• ABOUT THIS TASK:
Nothing outside the range below should be printed. Output exactly the lines from the line with "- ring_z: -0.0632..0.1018" to the line with "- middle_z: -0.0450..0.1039", both included.

Extracted data entries:
[Start of section]

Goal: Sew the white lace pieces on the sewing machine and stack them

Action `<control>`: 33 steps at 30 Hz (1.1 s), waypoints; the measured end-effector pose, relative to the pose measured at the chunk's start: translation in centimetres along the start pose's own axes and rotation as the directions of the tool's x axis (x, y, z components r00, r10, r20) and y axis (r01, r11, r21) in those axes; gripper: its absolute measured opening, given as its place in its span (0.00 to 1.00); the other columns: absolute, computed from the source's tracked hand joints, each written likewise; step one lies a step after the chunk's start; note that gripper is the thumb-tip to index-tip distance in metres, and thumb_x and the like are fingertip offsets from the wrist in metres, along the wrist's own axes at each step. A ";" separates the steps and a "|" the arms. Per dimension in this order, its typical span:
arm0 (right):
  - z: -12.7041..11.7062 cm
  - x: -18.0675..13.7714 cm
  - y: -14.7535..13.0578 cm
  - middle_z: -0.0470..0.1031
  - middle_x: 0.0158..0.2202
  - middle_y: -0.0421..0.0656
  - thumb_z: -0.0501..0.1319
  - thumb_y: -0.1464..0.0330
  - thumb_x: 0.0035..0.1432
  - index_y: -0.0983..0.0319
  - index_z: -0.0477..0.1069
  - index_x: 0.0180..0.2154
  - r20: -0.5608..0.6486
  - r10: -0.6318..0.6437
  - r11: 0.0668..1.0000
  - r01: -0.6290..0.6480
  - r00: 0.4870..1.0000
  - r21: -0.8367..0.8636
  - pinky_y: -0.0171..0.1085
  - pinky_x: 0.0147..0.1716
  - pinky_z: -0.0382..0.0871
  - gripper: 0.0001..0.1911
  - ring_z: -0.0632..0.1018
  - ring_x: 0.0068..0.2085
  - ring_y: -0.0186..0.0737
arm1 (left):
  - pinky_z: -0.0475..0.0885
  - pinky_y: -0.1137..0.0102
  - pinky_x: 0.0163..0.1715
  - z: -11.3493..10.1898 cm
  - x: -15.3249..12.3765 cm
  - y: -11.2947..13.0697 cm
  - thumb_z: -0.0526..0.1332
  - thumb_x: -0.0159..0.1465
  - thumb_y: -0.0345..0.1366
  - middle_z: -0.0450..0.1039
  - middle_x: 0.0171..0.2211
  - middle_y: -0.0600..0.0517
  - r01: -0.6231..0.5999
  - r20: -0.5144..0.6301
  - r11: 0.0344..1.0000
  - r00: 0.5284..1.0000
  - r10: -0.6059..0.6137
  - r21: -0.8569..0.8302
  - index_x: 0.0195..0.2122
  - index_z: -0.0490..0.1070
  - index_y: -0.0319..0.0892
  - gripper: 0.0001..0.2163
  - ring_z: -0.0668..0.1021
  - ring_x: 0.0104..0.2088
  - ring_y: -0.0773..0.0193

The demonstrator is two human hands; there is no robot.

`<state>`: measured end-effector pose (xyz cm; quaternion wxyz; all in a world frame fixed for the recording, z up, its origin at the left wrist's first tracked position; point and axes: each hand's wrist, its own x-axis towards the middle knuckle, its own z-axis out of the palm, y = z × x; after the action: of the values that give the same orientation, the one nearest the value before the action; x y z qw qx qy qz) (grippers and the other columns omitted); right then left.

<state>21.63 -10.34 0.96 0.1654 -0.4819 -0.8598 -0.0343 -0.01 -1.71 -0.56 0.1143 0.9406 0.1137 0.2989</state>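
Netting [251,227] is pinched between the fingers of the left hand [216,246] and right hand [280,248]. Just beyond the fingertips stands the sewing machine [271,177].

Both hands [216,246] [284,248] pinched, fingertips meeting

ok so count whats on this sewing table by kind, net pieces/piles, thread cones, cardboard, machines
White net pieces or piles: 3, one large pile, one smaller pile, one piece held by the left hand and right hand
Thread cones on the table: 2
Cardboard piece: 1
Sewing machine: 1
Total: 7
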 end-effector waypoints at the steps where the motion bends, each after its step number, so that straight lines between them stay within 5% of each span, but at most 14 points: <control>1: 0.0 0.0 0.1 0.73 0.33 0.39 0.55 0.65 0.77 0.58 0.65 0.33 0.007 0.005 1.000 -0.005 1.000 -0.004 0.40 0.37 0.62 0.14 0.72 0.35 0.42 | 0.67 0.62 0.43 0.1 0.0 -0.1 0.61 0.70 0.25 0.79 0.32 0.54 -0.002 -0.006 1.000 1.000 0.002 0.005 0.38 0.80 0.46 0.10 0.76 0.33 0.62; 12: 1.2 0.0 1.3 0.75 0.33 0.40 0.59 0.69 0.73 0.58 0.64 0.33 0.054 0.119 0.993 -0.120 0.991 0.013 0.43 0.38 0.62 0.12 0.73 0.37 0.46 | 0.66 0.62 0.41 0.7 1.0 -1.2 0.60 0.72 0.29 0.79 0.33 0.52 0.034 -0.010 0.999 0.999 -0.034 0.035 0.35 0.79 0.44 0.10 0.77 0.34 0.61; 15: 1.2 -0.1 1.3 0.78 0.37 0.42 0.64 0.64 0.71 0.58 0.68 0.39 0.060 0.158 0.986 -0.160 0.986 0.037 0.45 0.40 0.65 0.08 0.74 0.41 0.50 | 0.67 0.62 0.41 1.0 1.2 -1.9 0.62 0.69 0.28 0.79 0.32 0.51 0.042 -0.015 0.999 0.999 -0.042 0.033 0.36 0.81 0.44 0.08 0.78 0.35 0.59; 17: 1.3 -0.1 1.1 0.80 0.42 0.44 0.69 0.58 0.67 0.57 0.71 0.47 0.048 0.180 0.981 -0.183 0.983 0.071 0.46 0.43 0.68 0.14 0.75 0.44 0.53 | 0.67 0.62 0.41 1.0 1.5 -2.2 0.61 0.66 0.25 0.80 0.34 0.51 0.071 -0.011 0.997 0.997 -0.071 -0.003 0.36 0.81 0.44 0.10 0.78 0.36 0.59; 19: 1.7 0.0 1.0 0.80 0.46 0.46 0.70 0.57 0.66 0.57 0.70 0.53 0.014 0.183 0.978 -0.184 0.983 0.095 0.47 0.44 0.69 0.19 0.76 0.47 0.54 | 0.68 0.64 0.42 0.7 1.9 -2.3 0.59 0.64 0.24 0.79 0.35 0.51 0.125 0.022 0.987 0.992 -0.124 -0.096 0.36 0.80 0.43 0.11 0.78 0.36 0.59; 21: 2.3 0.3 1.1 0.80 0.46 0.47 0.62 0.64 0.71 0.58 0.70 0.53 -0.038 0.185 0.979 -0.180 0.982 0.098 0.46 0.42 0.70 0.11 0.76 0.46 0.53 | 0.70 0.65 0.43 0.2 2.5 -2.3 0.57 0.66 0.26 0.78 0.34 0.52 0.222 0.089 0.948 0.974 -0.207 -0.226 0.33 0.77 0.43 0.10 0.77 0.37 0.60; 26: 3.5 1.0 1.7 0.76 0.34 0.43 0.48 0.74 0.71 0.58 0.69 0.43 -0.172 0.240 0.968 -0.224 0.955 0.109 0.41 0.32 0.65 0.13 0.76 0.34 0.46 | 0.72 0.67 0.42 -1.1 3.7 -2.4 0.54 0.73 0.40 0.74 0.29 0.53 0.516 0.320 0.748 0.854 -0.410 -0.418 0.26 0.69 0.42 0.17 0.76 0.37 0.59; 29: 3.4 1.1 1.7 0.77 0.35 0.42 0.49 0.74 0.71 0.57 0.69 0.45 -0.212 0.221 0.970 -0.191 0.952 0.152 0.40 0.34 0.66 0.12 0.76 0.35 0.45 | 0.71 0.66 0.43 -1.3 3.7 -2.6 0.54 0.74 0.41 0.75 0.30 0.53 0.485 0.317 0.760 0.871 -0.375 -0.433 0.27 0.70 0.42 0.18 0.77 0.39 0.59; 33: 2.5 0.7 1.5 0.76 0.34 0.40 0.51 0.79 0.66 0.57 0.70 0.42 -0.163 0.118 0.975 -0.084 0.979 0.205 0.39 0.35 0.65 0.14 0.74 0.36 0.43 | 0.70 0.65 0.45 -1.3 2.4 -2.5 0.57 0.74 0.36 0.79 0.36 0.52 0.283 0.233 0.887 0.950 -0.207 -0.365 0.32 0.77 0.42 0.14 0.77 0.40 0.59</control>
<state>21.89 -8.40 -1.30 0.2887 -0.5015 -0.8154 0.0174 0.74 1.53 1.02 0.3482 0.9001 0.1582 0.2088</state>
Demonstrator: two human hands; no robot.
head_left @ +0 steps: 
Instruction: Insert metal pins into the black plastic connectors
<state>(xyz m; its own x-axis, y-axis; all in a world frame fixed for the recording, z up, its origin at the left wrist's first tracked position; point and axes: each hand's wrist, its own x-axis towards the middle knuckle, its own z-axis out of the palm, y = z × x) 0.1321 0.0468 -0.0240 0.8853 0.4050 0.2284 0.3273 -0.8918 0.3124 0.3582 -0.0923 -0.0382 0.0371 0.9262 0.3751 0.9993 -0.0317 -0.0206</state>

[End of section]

• SOLUTION:
  - ring_z: -0.0632..0.1018
  - ring_x: 0.0068..0.2085
  - ring_y: -0.0186..0.0737
arm1 (left):
  - pinky_z: -0.0475..0.0885
  - pinky_y: -0.1137..0.0102
  - pinky_x: 0.0163..0.1715
  - z: -11.3493..10.1898 cm
  - x: -15.3249..12.3765 cm
  - y: -11.2947..13.0697 cm
  - thumb_z: -0.0526..0.1332
  - thumb_x: -0.0159..0.1465
  - thumb_y: -0.0345..0.1366
  - middle_z: -0.0450..0.1039

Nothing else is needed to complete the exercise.